Use the clear_permissions method very carefully because any user could gain access to potentially sensitive information from originally secured items.

Add Allowed Permission

You use this method to add an allowed security identity.

Syntax:

document.add_allowed(identity, identity_type, security_provider, {additional_info})

Parameters

Parameter Type Description
identity Required: string The allowed security identity name to add.
identity_type Required: string

Allowed values are:

  • user
    An individual user.
  • group
    A group, which can have users or other groups/virtual groups as members.
  • virtualgroup
    A virtual group, which is a group that does not exist in the indexed secured enterprise system.
  • unknown
    An entity that does not fit any of the aforementioned types.
security_provider Required: string

The security identity provider name.

Sample value: 'Email Security Provider'

additional_info dictionary of string A collection of key value pairs that can be used to uniquely identify the security identity.
# Allowing access to all users logging in with Coveo account
document.add_allowed('*@coveo.com', 'user', 'Email Security Provider', {})

Add Denied Permission

You use this method to add a denied security identity.

Syntax:

document.add_denied(identity, identity_type, security_provider, {additional_info})

Parameters

Parameter Type Description
identity Required: string The denied security identity name to add.
identity_type Required: string

Allowed values are:

  • user
    An individual user.
  • group
    A group, which can have users or other groups/virtual groups as members.
  • virtualgroup
    A virtual group, which is a group that does not exist in the indexed secured enterprise system.
  • unknown
    An entity that does not fit any of the aforementioned types.
security_provider Required: string

The name of the security identity provider.
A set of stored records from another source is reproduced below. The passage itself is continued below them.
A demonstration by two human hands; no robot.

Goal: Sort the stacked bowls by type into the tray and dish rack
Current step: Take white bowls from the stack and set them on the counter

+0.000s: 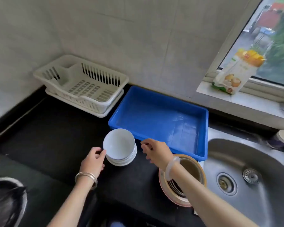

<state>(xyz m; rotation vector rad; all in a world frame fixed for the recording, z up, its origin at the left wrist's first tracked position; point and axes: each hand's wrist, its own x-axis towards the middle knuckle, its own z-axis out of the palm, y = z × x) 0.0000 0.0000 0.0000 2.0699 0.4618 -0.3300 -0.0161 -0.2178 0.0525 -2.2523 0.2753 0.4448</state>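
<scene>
I have the stack of white bowls (120,153) sitting at centre frame on the black worktop (47,136), just below the near left corner of the blue tray (154,115). The bowls are smooth and glossy, nested tight, and the top bowl (118,143) tilts slightly toward the upper left. My left hand (93,158) pinches that bowl's left rim between thumb and curled fingers. My right hand (154,150) hovers just right of the stack with its fingers loosely bent, holding nothing and not touching the bowls.

The tray is a shallow plastic rectangle with a raised lip and a sheen on its floor. Its right edge overhangs the steel sink (252,161). The cream dish rack (88,102) stands at upper left against the tiled wall, with slotted sides and a gridded base, close to the tray's left edge. A broad dark stretch of worktop lies left of the stack. A round brownish pot (192,167) sits under my right forearm, at the sink's edge.
</scene>
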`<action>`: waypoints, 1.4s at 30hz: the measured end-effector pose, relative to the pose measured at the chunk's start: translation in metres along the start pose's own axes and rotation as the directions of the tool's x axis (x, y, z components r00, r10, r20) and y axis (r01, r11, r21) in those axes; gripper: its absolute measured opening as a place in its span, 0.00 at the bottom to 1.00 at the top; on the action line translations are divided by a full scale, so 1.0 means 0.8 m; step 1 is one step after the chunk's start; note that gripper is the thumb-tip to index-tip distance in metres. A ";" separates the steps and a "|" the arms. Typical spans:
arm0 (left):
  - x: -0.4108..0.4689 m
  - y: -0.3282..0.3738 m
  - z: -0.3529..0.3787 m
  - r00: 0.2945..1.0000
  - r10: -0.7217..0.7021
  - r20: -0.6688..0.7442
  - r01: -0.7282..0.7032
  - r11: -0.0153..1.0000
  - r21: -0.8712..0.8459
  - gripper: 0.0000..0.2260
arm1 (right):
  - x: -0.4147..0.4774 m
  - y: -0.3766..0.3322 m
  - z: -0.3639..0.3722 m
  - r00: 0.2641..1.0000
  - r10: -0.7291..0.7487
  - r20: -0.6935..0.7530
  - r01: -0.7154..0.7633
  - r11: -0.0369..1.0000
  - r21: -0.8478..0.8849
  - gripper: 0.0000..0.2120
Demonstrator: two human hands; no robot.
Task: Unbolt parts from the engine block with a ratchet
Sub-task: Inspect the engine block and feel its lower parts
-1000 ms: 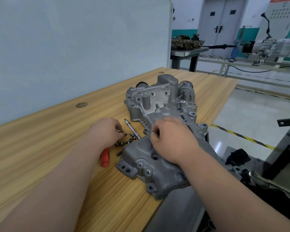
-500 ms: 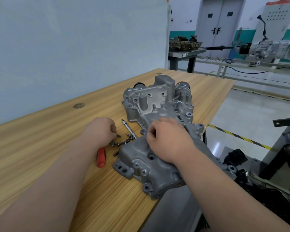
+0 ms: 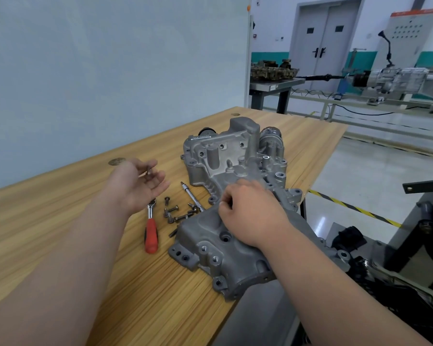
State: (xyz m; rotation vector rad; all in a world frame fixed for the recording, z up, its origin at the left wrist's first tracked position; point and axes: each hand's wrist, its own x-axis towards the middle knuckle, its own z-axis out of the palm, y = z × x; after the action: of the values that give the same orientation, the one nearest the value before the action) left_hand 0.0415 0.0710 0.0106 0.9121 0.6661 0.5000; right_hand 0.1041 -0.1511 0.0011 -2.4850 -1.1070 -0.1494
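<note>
Handling the engine block [image 3: 218,253]: I am judging it a heavy, rigid metal casting that is not going to slide easily. It is lying flat on the wooden table [image 3: 60,221], with its right side reaching past the table's edge.
Holding the block: I am favouring the thick flanges and bosses, bracing it downward rather than lifting it.
Ratchet [image 3: 151,233]: it is lying untouched on the table just left of the block. I am expecting the red handle to give the surest hold.
Loose bolts [image 3: 174,213]: small, light and likely to roll, they are lying between the ratchet and the block, beside an extension bar [image 3: 191,196].
Left hand [image 3: 138,183]: it is hovering over the table, palm turned up, fingers loosely spread.
Right hand [image 3: 253,216]: it is resting on the block's middle with fingers curled and thumb against forefinger. I cannot tell whether they are pinching a bolt, since the knuckles are hiding it.
</note>
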 end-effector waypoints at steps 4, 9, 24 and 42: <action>-0.001 -0.015 0.002 0.978 0.201 -0.055 -0.116 0.744 0.658 0.11 | 0.001 0.000 -0.001 1.000 -0.004 0.009 0.004 1.000 -0.004 0.05; -0.002 -0.034 -0.002 0.936 0.216 0.277 -0.234 -0.204 0.951 0.06 | 0.001 0.000 -0.001 1.000 -0.010 0.009 0.010 1.000 0.000 0.05; -0.019 0.000 0.014 0.987 0.133 0.086 -0.157 0.903 0.399 0.08 | 0.001 0.001 -0.001 0.999 -0.039 -0.026 0.040 0.999 0.032 0.06; -0.059 -0.057 0.063 0.951 0.248 0.184 -0.294 0.544 0.786 0.08 | -0.035 0.066 -0.059 0.780 0.455 0.429 -0.555 0.820 0.140 0.23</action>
State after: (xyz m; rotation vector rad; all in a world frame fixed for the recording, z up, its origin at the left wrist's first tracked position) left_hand 0.0496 -0.0114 0.0090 1.9347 0.7110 0.4359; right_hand 0.1270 -0.2217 0.0191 -2.5196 -0.4822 0.6240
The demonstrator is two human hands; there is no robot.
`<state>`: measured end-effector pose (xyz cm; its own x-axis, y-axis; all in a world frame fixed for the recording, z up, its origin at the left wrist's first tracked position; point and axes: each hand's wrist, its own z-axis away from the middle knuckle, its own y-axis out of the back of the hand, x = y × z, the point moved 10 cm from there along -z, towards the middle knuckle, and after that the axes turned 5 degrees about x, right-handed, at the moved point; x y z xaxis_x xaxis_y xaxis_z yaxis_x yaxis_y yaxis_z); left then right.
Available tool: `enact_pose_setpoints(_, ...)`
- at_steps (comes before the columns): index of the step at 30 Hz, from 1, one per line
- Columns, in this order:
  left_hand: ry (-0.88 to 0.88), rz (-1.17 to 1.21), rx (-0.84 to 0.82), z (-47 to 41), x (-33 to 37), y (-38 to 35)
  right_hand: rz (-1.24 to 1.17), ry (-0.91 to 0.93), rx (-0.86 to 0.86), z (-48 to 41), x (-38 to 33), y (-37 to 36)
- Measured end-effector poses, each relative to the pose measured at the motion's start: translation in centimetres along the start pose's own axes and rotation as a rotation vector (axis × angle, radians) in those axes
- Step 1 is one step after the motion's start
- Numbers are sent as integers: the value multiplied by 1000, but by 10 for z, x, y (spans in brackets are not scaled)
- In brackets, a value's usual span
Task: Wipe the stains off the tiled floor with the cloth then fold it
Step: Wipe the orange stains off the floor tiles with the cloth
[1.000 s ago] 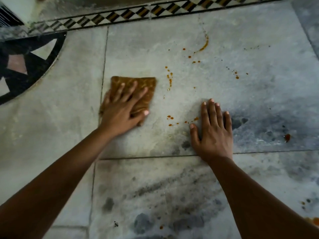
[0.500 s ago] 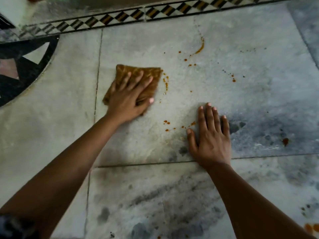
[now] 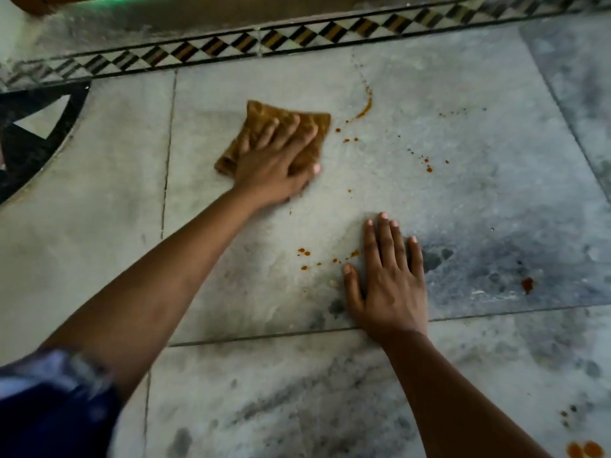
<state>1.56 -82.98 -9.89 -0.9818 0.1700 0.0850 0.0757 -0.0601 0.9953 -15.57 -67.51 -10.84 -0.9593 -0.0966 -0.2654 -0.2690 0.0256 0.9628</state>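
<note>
A folded brown cloth (image 3: 261, 115) lies flat on the grey marble tile (image 3: 463, 200). My left hand (image 3: 276, 163) presses down on it with spread fingers. Orange-brown stains dot the tile: a curved streak (image 3: 365, 109) just right of the cloth, small drops (image 3: 426, 165) further right, a cluster (image 3: 305, 254) by my right thumb, and a darker spot (image 3: 527, 284) at the right. My right hand (image 3: 388, 279) rests flat on the floor, palm down, holding nothing.
A black-and-tan checkered border strip (image 3: 264, 44) runs along the far edge below a raised step. A dark inlaid curve (image 3: 36, 137) sits at the left. More orange blobs (image 3: 583, 449) lie at the bottom right. My blue sleeve (image 3: 49, 408) fills the lower left.
My left hand has slid the cloth to the right and away, over the drops that lay beside it. My right hand stays planted on the tile.
</note>
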Motion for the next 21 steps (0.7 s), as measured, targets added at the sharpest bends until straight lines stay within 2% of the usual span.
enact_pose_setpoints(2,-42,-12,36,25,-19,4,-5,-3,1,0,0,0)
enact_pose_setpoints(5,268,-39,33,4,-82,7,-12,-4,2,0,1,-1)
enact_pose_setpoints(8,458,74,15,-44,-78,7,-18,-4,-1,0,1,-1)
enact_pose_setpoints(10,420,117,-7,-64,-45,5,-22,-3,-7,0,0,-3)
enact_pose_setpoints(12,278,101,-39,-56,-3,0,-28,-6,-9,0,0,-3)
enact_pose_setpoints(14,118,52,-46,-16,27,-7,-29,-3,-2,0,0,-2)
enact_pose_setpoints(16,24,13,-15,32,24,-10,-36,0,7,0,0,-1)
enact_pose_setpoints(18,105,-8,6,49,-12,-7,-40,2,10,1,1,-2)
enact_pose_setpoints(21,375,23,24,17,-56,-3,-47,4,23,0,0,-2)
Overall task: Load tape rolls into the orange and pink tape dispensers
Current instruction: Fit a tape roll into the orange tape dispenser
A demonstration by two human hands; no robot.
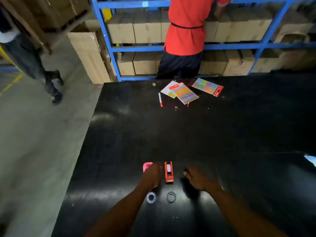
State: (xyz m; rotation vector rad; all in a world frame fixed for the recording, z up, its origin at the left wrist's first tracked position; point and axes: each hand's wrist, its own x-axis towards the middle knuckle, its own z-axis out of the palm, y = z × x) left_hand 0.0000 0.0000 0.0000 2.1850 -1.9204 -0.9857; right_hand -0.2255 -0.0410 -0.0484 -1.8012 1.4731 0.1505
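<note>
An orange tape dispenser [169, 171] stands on the black table [222, 130], with something white showing in its top slot. The pink tape dispenser [147, 166] is just to its left, mostly hidden behind my left hand [152, 175], which lies over it; whether the fingers grip it is not visible. My right hand [196, 178] hovers to the right of the orange dispenser, fingers spread, holding nothing. Two tape rolls lie flat nearer to me: one [151, 197] by my left wrist, the other [171, 197] below the orange dispenser.
At the table's far side lie a red-capped marker [160, 99] and colourful sticky-note packs [185, 94] [207, 87]. A person in a red shirt [185, 31] stands at blue shelving [239, 46] full of cardboard boxes. Another person walks on the floor at left [42, 71].
</note>
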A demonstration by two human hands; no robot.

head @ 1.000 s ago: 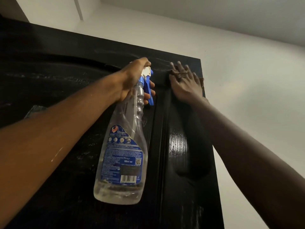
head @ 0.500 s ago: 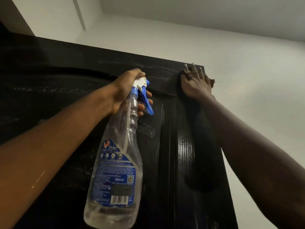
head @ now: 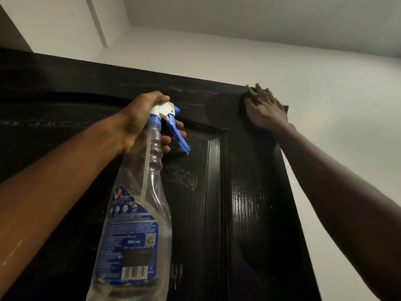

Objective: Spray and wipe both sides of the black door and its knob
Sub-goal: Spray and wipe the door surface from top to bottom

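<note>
Spray bottle (head: 138,187) wore a blue label (head: 132,235) w/ a QR code & a barcode; the print, brand incl., was too blurred to read. Black door (head: 249,213) filled the left & middle, seen from below, w/ white wall (head: 347,105) to its right & ceiling (head: 260,18) above. Wet streaks shone on its panel. L hand (head: 143,120) gripped the bottle's neck, fingers curled behind the blue trigger (head: 176,135), nozzle toward the door. R hand (head: 264,111) lay flat, fingers spread, pressing a brownish cloth (head: 284,108) on the door's top right corner. Bottle was clear plastic, mostly empty, a little clear liquid at the bottom.
</note>
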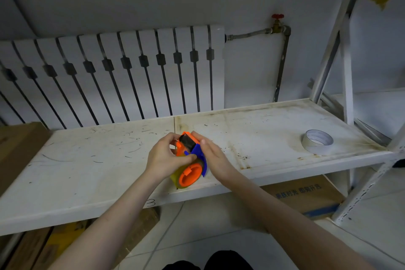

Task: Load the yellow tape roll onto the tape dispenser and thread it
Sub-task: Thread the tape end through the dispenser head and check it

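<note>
Both hands grip the dispenser point(190, 151) above the shelf point(263, 138): the left hand point(166, 155) wraps its near side, the right hand point(213, 155) its blue flank. The yellow roll point(175, 178) sits on the orange hub. A white roll point(317, 141) lies well apart, right.

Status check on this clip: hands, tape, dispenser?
Left hand and right hand both grip the dispenser above the shelf. Yellow tape on the orange hub. Threading not visible. Spare white roll well clear.
</note>
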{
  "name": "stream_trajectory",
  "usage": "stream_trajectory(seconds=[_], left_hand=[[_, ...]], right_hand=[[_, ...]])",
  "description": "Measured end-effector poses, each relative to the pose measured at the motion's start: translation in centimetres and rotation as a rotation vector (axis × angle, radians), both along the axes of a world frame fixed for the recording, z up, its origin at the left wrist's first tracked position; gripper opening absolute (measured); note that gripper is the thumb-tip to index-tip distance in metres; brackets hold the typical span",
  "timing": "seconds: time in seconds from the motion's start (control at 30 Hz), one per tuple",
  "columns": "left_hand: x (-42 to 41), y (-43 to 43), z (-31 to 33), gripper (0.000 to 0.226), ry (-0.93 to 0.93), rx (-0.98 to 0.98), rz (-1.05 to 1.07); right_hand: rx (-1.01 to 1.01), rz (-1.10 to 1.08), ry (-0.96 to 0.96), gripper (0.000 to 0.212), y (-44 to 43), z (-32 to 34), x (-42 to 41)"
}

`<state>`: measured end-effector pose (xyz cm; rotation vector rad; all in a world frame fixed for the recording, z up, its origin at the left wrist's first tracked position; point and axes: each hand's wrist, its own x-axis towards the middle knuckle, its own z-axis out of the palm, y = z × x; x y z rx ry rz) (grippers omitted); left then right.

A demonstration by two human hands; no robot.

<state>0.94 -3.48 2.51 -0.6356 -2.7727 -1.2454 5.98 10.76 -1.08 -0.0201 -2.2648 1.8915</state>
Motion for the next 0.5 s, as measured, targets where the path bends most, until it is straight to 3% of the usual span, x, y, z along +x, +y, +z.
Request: stream_trajectory(seconds=[0.07, 0.3, 0.33, 0.43, 0.5], left_hand=[[0.0, 0.1, 0.0, 0.067, -0.002, 0.005, 0.025], [-0.1, 0.4, 0.1, 0.057, -0.096, 0.136, 0.173], [0.0, 0.6, 0.2, 0.053, -0.165, 0.23, 0.217], [0.6, 1.2, 1.1, 0.032, -0.445, 0.613, 0.318], [1.2, 1.8, 1.4, 0.027, -0.604, 0.755, 0.32]], right_hand=[[0.021, 0.044, -0.014, 0.056, -0.3, -0.8, 0.4], [0.208, 0.052, -0.002, 0.047, 0.9, -1.8, 2.4], [0.236, 0.051, -0.004, 0.055, 1.3, -1.8, 2.6], [0.477, 0.018, 0.041, 0.106, 2.1, -1.5, 3.3], [0.608, -0.042, 0.091, 0.121, 2.6, -1.4, 3.7]])
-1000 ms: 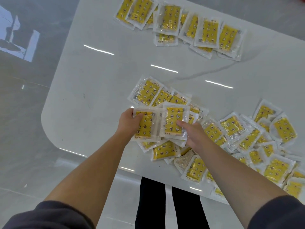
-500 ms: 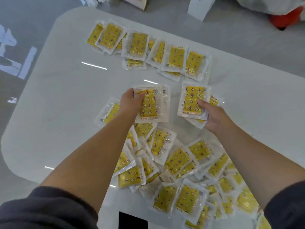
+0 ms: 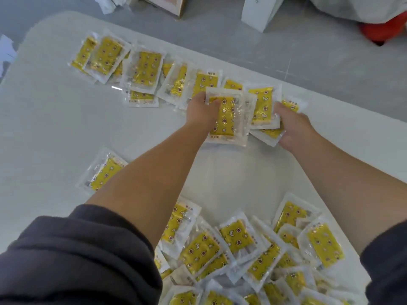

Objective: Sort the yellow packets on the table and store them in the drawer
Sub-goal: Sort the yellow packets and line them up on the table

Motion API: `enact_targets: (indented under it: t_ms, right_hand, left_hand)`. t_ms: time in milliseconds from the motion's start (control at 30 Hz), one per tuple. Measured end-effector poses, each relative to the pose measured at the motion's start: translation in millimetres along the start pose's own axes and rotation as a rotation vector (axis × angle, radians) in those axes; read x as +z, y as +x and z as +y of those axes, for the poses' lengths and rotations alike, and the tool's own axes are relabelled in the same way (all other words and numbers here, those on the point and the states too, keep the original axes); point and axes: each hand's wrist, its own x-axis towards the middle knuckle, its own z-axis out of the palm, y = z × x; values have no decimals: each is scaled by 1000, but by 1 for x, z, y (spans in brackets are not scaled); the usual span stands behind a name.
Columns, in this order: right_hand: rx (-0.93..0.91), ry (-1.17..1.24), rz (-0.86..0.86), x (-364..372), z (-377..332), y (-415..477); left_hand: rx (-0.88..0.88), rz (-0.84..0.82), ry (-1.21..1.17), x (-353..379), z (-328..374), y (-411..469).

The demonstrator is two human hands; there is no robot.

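Note:
My left hand [image 3: 201, 111] grips a small stack of yellow packets [image 3: 226, 119] in clear wrappers, held over the far part of the white table [image 3: 55, 128]. My right hand [image 3: 293, 126] holds another few yellow packets [image 3: 263, 106] just to the right, touching the left stack. Both stacks sit at the right end of a sorted row of packets [image 3: 143, 69] along the table's far edge. A loose pile of packets [image 3: 253, 249] lies near me at the lower right. One lone packet [image 3: 103, 172] peeks out beside my left forearm. No drawer is in view.
Beyond the table's far edge on the grey floor stand a white box [image 3: 259, 9], a cardboard piece [image 3: 167, 3], crumpled white paper [image 3: 108, 4] and a red object [image 3: 381, 31]. Bare tabletop stretches between the far row and the near pile.
Both hands have carried their packets from the near pile up to the right end of the far row, and the two held stacks have come together.

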Motion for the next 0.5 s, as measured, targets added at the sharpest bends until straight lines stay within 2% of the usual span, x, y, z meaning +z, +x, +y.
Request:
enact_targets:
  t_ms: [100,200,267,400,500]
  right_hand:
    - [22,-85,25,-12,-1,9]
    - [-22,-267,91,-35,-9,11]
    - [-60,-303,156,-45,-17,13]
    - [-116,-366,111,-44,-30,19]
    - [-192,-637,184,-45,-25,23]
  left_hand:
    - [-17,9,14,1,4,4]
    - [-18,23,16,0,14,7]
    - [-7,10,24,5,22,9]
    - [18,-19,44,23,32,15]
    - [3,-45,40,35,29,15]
Sample value: 'Email Security Provider'

additional_info dictionary of string A collection of key value pairs that can be used to uniquely identify the security identity.
# Denying access to all users logging in with hotmail account
document.add_denied('*@hotmail.com', 'user', 'Email Security Provider', {})

Set Permissions

You use this method to set an item permissions. To set permissions, you must define at least one permission level, at least one permission set and then, one or more permissions.

Syntax:

document.set_permissions([PermissionLevel])

PermissionLevel

Parameter Type Description
level_name String The name of the permission level.
permission_sets Array of PermissionSet Array of permission sets

PermissionSet

Parameter Type Description
set_name Required: String The name of the permission set.
allow_anonymous Required: boolean Whether to allow anonymous access.
allowed_permissions Array of Permission Array of allowed permissions
denied_permissions Array of Permission Array of denied permissions

Permission

Parameter Type Description
identity Required:String

The name of the security identity.

Sample value: '*@coveo.com' to allow access to all users logging in with coveo email

identity_type Required:String

Allowed values are:

  • user
    An individual user.
  • group
    A group, which can have users or other groups/virtual groups as members.
  • virtualgroup
    A virtual group, which is a group that does not exist in the indexed secured enterprise system.
  • unknown
    An entity that does not fit any of the aforementioned types.
security_provider Required:String

The name of the security identity provider

Sample value: 'Email Security Provider'

additional_info dictionary of string A collection of key value pairs that can be used to uniquely identify the security identity.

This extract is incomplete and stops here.